____ Extracted information

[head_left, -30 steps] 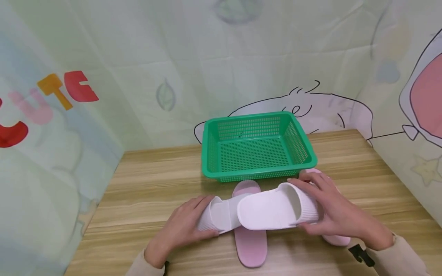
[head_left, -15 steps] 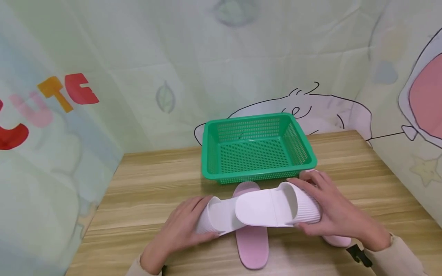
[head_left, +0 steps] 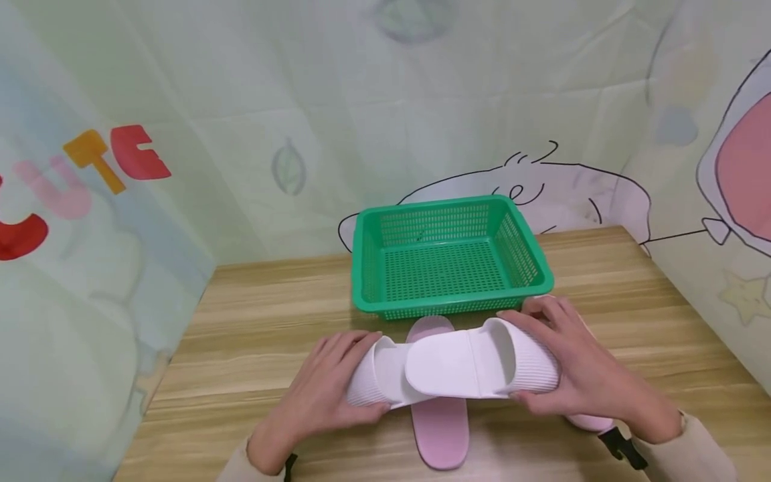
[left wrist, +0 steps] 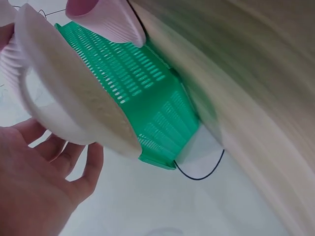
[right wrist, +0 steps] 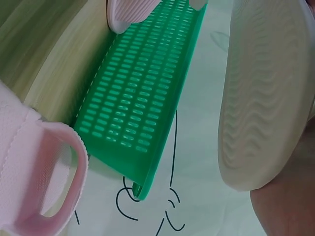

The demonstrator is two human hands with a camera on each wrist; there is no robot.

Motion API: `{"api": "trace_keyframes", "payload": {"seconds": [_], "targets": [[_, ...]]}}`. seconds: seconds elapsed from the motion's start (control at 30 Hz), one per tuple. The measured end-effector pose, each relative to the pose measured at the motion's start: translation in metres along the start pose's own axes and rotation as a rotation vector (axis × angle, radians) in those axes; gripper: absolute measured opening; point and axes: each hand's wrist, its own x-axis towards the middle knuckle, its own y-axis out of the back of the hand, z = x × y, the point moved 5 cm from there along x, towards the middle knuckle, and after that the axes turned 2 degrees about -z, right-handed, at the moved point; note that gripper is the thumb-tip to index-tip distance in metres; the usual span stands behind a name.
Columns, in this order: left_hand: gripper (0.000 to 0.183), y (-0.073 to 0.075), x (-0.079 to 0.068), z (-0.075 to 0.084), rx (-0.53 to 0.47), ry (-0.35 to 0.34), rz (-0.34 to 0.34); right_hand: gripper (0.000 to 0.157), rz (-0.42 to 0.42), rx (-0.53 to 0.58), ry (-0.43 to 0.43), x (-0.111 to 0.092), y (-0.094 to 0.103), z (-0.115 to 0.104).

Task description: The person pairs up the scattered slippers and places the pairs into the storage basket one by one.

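My left hand point(head_left: 328, 385) grips a white slide slipper point(head_left: 388, 371) by its ribbed strap, thumb along the near side and fingers over the far side. With my right hand point(head_left: 581, 371) I hold the matching white slipper point(head_left: 442, 365) by its strap. Their heel ends point toward each other, and the right slipper's heel overlaps the left one's, hiding it in the head view. Both are raised above the wooden table; the wavy sole of the right-hand slipper point(right wrist: 268, 98) shows in the right wrist view.
Beneath the white pair lies a pink slipper point(head_left: 442, 435), its middle hidden. Another pink slipper point(head_left: 589, 423) lies mostly behind my right hand. A green mesh basket point(head_left: 452, 304) stands at the back of the table point(head_left: 271, 301), close to the printed cloth wall point(head_left: 253, 134).
My left hand has moved slightly right with its slipper. The right-hand slipper has shifted a little left, so the two heels overlap more. The basket and pink slippers stay put.
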Motion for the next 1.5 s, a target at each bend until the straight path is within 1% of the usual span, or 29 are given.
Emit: {"api": "trace_keyframes", "payload": {"seconds": [0.23,0.4,0.5,0.7,0.93,1.1,1.27,1.5], "targets": [[0.095,0.006,0.008,0.011,-0.001,-0.038,0.045,0.100,0.018,-0.015,0.030,0.002,0.000,-0.006],[0.096,0.011,0.012,0.018,-0.005,-0.053,0.082,0.099,0.004,-0.012,0.018,0.005,0.001,-0.007],[0.096,0.012,0.016,0.022,-0.009,-0.061,0.092,0.099,0.001,-0.019,0.006,0.005,0.002,-0.007],[0.100,0.015,0.020,0.031,-0.002,-0.090,0.100,0.098,0.003,-0.031,0.015,0.004,0.004,-0.012],[0.103,0.018,0.020,0.039,0.003,-0.101,0.113,0.096,0.004,-0.011,0.064,0.009,0.004,-0.020],[0.106,0.020,0.023,0.044,-0.018,-0.120,0.126,0.096,0.008,-0.010,0.062,0.010,0.004,-0.023],[0.100,0.022,0.025,0.047,-0.047,-0.140,0.155,0.096,0.013,-0.030,0.060,0.011,0.004,-0.025],[0.099,0.023,0.023,0.051,-0.040,-0.145,0.198,0.096,0.010,-0.009,0.076,0.012,0.003,-0.028]]}}
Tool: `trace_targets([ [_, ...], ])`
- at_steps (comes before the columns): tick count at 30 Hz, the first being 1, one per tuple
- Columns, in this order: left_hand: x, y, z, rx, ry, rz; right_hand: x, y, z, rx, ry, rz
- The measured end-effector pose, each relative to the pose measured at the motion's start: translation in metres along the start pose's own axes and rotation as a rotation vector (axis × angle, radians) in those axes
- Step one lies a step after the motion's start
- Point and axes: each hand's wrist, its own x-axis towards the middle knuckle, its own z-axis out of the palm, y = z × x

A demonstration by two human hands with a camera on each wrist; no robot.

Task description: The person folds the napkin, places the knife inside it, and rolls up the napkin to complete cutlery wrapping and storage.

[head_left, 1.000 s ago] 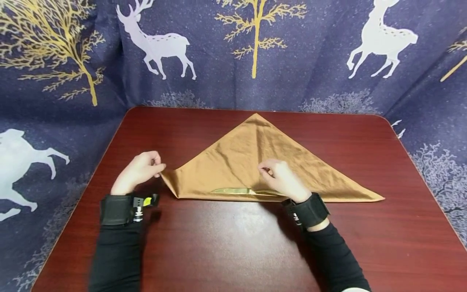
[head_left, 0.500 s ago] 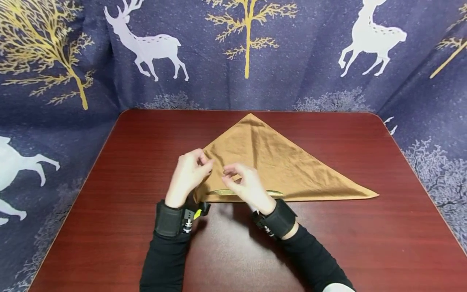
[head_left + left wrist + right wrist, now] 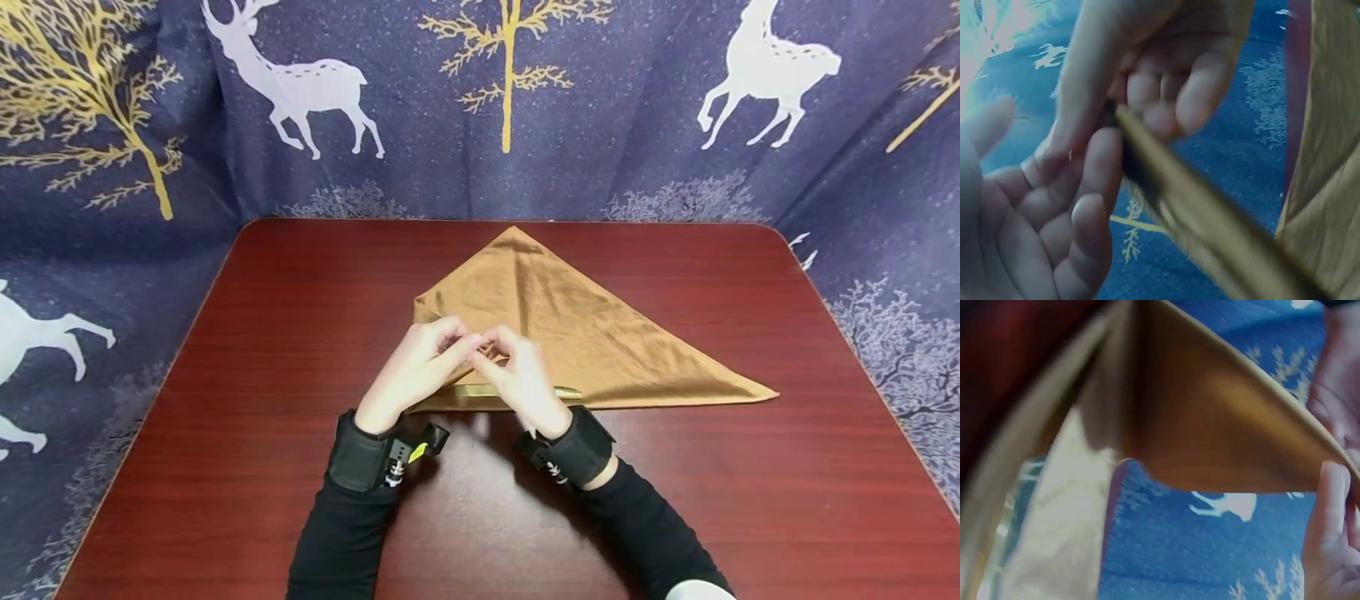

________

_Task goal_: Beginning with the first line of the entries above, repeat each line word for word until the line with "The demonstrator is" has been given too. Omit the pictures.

_Answer below_:
[head_left, -30 steps] 
[head_left, -15 steps] 
[head_left, +0 steps] 
[left wrist, +0 steps] 
[right wrist, +0 steps] 

The demonstrator is two human hands with a camera on each wrist; there is no robot.

There is nothing more to this exercise.